What to work on: Before writing anything, find the line that contains "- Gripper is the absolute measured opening", then retype the entries below exactly from their first line through that one, without pictures.

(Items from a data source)
....
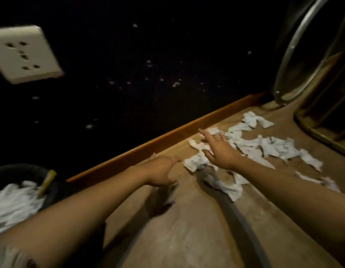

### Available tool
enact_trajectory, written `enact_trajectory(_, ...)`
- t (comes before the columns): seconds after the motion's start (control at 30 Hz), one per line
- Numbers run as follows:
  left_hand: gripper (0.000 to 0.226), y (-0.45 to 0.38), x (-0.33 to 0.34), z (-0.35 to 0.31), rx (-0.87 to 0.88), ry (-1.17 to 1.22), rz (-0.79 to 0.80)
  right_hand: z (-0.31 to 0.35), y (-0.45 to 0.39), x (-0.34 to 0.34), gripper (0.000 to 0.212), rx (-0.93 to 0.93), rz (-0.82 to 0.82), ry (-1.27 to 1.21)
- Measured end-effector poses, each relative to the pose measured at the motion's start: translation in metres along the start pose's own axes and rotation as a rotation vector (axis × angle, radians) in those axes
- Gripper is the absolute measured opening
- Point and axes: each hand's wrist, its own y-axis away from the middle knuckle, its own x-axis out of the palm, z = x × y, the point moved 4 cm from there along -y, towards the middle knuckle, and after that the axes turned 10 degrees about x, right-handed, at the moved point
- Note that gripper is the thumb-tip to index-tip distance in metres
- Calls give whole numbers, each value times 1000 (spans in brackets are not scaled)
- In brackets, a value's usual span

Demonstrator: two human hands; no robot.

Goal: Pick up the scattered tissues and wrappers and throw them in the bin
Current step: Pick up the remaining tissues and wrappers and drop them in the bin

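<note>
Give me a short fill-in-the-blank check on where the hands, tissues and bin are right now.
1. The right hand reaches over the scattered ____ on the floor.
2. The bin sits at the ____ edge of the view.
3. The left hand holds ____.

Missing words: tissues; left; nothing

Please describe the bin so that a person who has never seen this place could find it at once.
Start at the white wall socket on the dark wall, upper left, and look straight down to the lower left corner. There stands the bin, dark and round, below the wooden table edge. Unlike the loose tissues on the table, its white paper is piled inside, with a yellow wrapper sticking up.
</note>
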Motion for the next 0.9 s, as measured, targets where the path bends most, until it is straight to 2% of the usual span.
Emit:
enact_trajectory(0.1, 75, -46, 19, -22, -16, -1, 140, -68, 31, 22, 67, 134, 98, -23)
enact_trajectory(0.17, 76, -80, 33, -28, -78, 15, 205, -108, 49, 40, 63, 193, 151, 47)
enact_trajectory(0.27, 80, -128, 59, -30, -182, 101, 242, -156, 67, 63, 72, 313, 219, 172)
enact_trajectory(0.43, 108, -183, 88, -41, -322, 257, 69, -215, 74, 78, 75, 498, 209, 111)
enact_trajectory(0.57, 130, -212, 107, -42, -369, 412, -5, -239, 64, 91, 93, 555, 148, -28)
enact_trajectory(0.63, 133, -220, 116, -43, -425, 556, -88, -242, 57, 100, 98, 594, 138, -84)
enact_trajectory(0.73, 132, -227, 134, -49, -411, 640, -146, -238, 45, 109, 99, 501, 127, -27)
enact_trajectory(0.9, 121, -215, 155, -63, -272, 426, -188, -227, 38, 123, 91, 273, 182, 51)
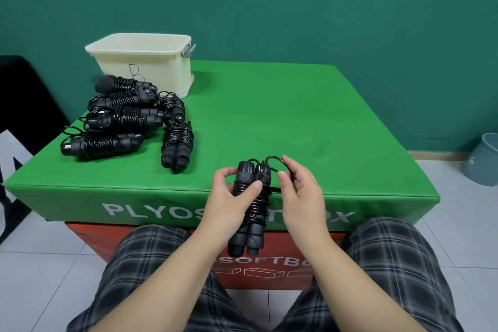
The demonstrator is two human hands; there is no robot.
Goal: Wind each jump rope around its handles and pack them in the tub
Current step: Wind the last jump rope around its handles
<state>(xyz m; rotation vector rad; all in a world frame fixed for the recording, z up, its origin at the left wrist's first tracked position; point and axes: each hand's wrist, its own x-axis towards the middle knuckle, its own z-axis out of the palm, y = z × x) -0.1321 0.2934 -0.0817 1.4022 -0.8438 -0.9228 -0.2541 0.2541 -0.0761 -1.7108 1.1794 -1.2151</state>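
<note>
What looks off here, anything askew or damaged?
Nothing damaged. The wound ropes lie in a loose pile beside the tub, not in it; its inside looks bare as far as visible. The left hand grips another rope; the right hand pinches its last loop.

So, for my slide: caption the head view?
Both hands finish winding a jump rope; wound ropes wait beside the tub.
</note>
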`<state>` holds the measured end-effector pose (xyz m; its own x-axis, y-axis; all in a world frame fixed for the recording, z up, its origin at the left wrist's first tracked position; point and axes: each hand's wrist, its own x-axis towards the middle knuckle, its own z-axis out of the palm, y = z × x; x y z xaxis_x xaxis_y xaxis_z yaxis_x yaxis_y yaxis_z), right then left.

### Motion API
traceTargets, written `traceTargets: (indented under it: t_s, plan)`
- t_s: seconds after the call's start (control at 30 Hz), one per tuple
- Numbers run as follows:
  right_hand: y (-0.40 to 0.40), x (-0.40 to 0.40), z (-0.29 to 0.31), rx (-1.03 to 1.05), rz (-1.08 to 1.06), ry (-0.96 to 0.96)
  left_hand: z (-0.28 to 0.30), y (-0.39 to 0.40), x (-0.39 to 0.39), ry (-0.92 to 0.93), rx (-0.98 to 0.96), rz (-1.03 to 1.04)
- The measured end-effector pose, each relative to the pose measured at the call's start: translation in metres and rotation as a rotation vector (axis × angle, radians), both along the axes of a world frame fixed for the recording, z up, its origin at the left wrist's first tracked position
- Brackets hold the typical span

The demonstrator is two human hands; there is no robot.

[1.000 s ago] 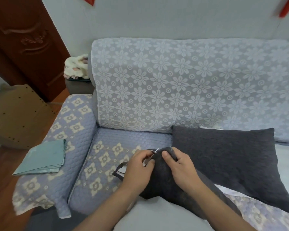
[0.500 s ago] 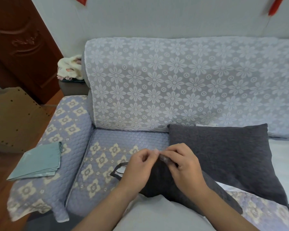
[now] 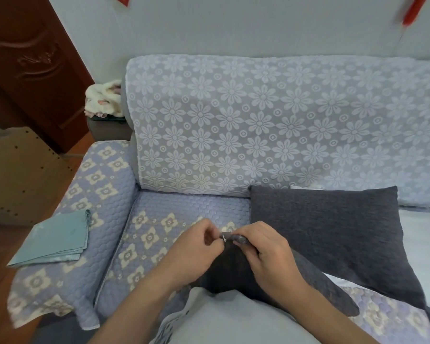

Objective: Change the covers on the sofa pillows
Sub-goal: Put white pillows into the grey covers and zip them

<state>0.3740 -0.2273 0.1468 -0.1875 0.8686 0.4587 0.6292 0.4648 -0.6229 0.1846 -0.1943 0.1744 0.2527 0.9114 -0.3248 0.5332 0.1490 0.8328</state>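
Low in the middle of the frame, the person's 2 hands meet over a dark grey pillow cover (image 3: 233,266) that lies across their lap and the front of the sofa seat (image 3: 159,219). The left hand (image 3: 196,252) has its fingers curled, thumb and fingertips pinching a small silver zipper pull (image 3: 224,237) at the cover's top corner. The right hand (image 3: 266,254) is curled round that same corner, gripping the bunched fabric just beside the pull, so the 2 hands almost touch. The cover trails away toward the lower right of the frame, flat and limp. Behind the right hand, in the centre right, 1 dark grey pillow (image 3: 328,232) leans against the sofa back, which is draped in a pale lace throw with daisy flowers (image 3: 258,120). At the left of the frame, a folded teal cloth (image 3: 57,239) rests on the quilted sofa arm (image 3: 85,194), well apart from the hands. In the upper left stands a dark red wooden door (image 3: 27,65), with a cream fluffy bundle (image 3: 104,100) just beside the sofa's back corner, and a brown perforated board (image 3: 18,175) at the far left edge.
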Motion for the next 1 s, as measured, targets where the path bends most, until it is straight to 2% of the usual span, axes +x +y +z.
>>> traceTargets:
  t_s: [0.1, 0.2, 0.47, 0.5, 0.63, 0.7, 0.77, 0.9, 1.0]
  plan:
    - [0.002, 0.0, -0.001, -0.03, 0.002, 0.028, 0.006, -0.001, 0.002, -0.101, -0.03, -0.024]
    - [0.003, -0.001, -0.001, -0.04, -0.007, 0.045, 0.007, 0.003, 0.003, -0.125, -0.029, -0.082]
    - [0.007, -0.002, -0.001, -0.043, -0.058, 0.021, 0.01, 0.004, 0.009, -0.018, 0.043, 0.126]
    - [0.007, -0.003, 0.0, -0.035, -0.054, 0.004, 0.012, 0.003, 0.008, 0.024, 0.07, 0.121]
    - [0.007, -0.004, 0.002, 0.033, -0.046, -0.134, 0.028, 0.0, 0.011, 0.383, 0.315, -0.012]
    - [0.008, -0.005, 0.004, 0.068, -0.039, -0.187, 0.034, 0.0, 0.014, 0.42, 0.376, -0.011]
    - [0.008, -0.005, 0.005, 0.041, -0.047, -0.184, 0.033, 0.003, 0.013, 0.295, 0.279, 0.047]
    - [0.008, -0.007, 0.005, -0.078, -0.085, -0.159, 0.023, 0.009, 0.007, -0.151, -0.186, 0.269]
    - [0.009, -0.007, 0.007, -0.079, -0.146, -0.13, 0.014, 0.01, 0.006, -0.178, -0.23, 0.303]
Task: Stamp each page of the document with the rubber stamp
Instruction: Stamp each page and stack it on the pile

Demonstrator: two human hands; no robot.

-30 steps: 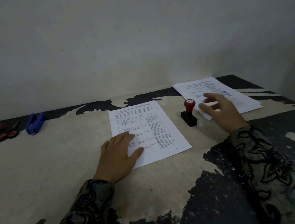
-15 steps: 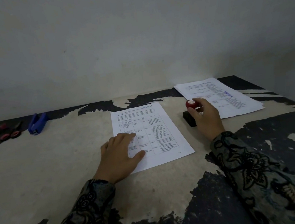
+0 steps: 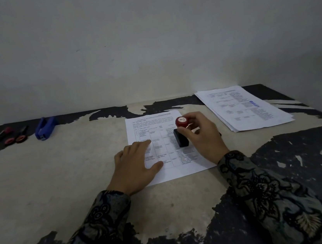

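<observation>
White paper, a single printed page (image 3: 157, 134) with a ruled table, lies flat on the worn table (image 3: 61, 174), whose dark coating has peeled to bare pale patches. On the page's near left part rests the person's left hand (image 3: 136, 164), palm down, fingers straight and spread, thumb angled out toward the right hand; it presses the sheet rather than gripping it. To the right of that hand, the right hand (image 3: 202, 137) curls its fingers and thumb around the handle of the rubber stamp (image 3: 181, 133), pinching just below the round red knob, which shows between thumb and forefinger. The stamp's black rectangular base sits low over the right-hand column of the table on the page, tilted slightly; whether the base touches the paper cannot be told. Beyond the right hand and further to its right, well apart from the single page, lies a stack of pages (image 3: 243, 109), loosely squared, the top sheet carrying printed text and a blue mark near its right edge. Far off to the left of the left hand, near the table's far edge, stand a blue stapler (image 3: 45, 129) and, further left, scissors (image 3: 16, 137) with red handle loops, beside another small tool with a red part, too dim to identify. Both forearms wear dark sleeves (image 3: 266, 190) with a floral pattern. A plain pale wall (image 3: 146, 42) rises behind the table.
</observation>
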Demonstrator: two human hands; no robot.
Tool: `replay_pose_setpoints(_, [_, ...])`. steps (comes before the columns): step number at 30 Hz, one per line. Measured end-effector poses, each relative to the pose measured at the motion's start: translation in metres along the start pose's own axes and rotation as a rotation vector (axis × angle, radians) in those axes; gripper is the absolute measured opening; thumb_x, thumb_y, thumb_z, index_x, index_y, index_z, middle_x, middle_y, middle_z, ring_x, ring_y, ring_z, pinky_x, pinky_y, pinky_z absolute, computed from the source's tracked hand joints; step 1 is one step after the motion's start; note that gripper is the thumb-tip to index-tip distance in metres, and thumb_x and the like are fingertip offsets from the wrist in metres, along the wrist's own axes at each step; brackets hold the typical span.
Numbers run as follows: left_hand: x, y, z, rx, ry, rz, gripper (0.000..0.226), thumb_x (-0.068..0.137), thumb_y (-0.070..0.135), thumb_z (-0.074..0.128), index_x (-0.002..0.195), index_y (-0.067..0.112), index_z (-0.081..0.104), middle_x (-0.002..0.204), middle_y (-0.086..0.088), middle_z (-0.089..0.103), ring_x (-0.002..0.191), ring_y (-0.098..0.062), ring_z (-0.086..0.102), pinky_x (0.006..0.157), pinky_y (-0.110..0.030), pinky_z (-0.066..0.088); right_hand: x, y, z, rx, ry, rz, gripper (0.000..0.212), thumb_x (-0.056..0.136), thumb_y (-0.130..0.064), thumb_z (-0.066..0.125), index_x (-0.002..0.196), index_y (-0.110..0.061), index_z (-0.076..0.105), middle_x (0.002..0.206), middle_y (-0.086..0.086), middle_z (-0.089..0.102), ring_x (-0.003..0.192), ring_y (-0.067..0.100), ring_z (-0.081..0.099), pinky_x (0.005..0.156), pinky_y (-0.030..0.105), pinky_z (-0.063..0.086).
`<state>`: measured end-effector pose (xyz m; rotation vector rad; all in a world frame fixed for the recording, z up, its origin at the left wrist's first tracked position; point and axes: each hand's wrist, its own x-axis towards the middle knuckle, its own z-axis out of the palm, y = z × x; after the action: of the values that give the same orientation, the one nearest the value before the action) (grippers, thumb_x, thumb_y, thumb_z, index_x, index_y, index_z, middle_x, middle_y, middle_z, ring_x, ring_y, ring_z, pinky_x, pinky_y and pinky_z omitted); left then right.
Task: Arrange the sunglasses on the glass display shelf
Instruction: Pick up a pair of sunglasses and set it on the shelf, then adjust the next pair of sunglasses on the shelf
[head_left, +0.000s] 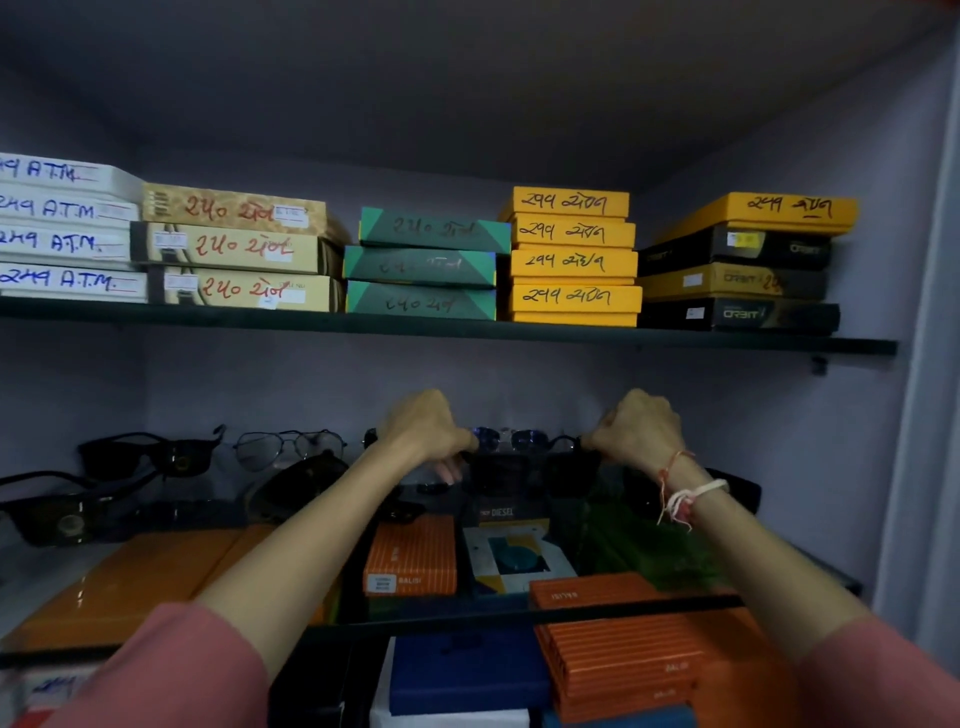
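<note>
Both my hands hold one pair of dark square sunglasses (524, 473) over the middle of the glass display shelf (467, 616). My left hand (423, 426) grips its left corner and my right hand (641, 428) grips its right corner. Behind it stands a pair with bluish round lenses (511, 439). Along the shelf's left side lie black sunglasses (150, 452), clear-lens aviators (288, 447), another dark pair (298, 486) and a black pair (57, 512) at the far left. One more dark pair (737, 488) shows behind my right wrist.
An upper shelf (727, 343) carries stacks of white, tan, green, yellow and black boxes. Orange, blue and patterned boxes (410, 556) show through and below the glass. The cabinet's side wall (914, 364) closes the right.
</note>
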<state>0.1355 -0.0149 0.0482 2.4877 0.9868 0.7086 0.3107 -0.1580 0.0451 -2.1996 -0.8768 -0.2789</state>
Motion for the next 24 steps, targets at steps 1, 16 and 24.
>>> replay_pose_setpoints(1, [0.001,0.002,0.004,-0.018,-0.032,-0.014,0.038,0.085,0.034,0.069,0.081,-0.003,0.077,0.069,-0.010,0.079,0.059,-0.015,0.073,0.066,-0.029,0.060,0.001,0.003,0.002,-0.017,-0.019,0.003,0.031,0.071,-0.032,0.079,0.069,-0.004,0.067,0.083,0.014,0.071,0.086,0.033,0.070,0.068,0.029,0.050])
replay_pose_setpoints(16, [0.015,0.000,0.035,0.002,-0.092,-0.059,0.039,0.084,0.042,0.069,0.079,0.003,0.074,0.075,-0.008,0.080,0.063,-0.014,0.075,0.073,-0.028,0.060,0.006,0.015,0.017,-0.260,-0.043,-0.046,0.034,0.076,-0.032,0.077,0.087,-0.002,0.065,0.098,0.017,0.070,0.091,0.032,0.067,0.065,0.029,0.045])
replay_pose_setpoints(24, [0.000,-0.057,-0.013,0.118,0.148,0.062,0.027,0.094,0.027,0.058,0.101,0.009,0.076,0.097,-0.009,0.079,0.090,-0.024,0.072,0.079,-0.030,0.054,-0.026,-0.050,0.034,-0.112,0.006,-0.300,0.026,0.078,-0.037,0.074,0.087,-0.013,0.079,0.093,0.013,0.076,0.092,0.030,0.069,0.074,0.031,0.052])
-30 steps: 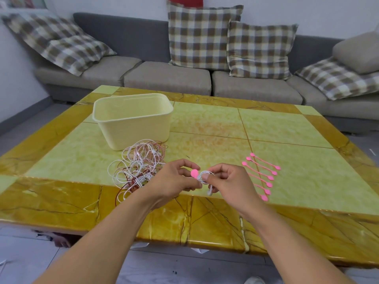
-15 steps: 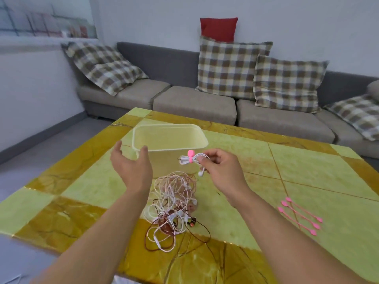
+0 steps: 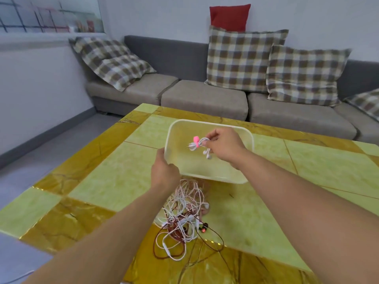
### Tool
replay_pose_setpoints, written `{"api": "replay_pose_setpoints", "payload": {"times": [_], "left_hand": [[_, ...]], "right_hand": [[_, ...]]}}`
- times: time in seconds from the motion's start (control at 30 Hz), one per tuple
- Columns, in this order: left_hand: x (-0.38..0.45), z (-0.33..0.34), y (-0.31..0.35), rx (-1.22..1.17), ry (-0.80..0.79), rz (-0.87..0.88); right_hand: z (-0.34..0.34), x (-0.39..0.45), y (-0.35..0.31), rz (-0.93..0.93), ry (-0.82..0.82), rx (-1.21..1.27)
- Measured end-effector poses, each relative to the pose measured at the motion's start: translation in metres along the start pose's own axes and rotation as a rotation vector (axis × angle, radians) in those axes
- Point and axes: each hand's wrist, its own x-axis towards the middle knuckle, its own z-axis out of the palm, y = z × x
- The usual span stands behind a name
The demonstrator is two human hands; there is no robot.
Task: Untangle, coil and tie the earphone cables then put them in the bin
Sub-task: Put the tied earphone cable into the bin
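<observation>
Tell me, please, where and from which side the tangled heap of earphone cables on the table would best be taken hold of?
Probably from above, at the dense knot in the middle of the tangled heap: loose loops and earbuds trail toward the near table edge, so gripping an outer strand would likely only tighten it.

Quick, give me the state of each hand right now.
Left hand: grips the bin by its near-left rim.
Right hand: pinches the tied white earphone bundle over the bin.

No text, label, brand or number is readable anywhere.
</observation>
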Motion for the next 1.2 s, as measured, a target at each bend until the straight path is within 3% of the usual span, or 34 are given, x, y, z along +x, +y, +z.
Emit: {"api": "replay_pose_setpoints", "payload": {"times": [0.23, 0.37, 0.5, 0.63, 0.93, 1.1, 1.2], "left_hand": [[-0.011, 0.011, -0.003, 0.082, -0.026, 0.028], [-0.004, 0.009, -0.004, 0.161, -0.027, 0.033], [0.001, 0.006, 0.001, 0.192, -0.041, 0.028], [0.011, 0.008, 0.007, 0.135, -0.033, 0.025], [0.020, 0.010, 0.018, 0.052, 0.005, -0.041], [-0.028, 0.005, 0.000, 0.066, 0.135, 0.113], [-0.060, 0.004, -0.013, 0.088, 0.135, 0.145]], "right_hand": [[0.026, 0.014, 0.037, 0.284, -0.245, -0.028], [0.041, 0.010, 0.044, 0.367, -0.264, 0.035], [0.037, 0.014, 0.040, 0.207, -0.212, -0.442], [0.015, 0.014, 0.037, 0.079, -0.093, -0.572], [-0.018, -0.070, 0.028, -0.304, 0.027, -0.338], [-0.011, -0.128, 0.051, -0.179, -0.147, -0.251], [0.008, -0.158, 0.062, -0.081, -0.294, -0.193]]}}
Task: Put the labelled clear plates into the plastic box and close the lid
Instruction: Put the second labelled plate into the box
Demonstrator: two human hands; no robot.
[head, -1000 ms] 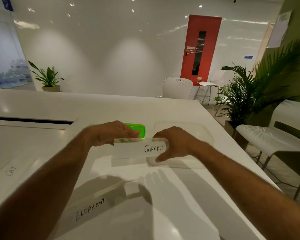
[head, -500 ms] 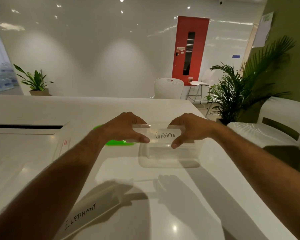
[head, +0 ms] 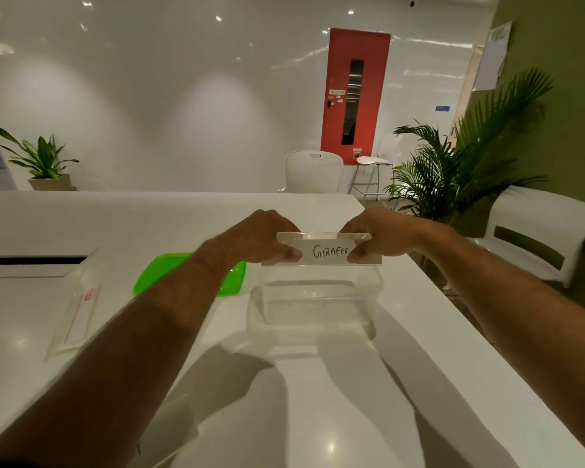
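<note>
Plastic box (head: 318,298), clear and lidless, sits on the white table (head: 419,383) with nothing visible inside it. Just left of it the green lid (head: 232,282) lies flat, partly hidden by the left forearm. Above the box's far rim, the clear plate (head: 325,249) labelled "GIRAFEE" stands on its long edge, long axis running left to right, label facing the near side. The left hand (head: 260,236) pinches its left end and the right hand (head: 382,236) pinches its right end, thumbs on the near face. Another clear plate with a red-edged label (head: 76,319) lies flat on the table, well to the left.
</note>
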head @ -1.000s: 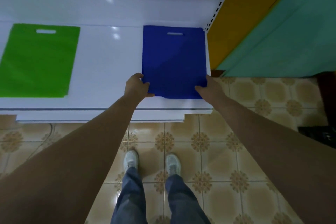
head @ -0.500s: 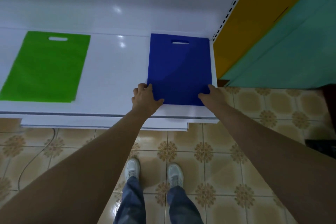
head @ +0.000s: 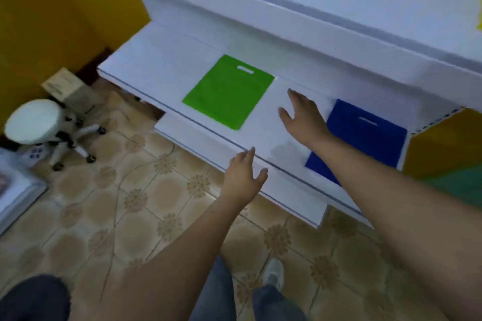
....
Result of the exercise:
### Available tool
enact_trajectory, written `enact_trajectory(_, ...)`
- t (comes before the columns): seconds after the motion's start (control at 30 Hz), one per line
- Numbers run as follows:
  left_hand: gripper (0.000 to 0.226), y (-0.45 to 0.38), x (-0.33 to 0.34), z (-0.35 to 0.31), rx (-0.87 to 0.88), ry (-1.17 to 1.22), rz (-0.79 to 0.80)
  right_hand: z (-0.31 to 0.35), y (-0.45 to 0.39), x (-0.34 to 0.34), gripper (0.000 to 0.212), rx (-0.93 to 0.93), rz (-0.82 to 0.82), ry (-1.27 to 1.21)
- Measured end-effector poses, each relative to the pose measured at the motion's start: translation in metres along the start pose's own axes and rotation as a rotation vector (axis × angle, radians) in those axes
- Gripper is the absolute measured opening

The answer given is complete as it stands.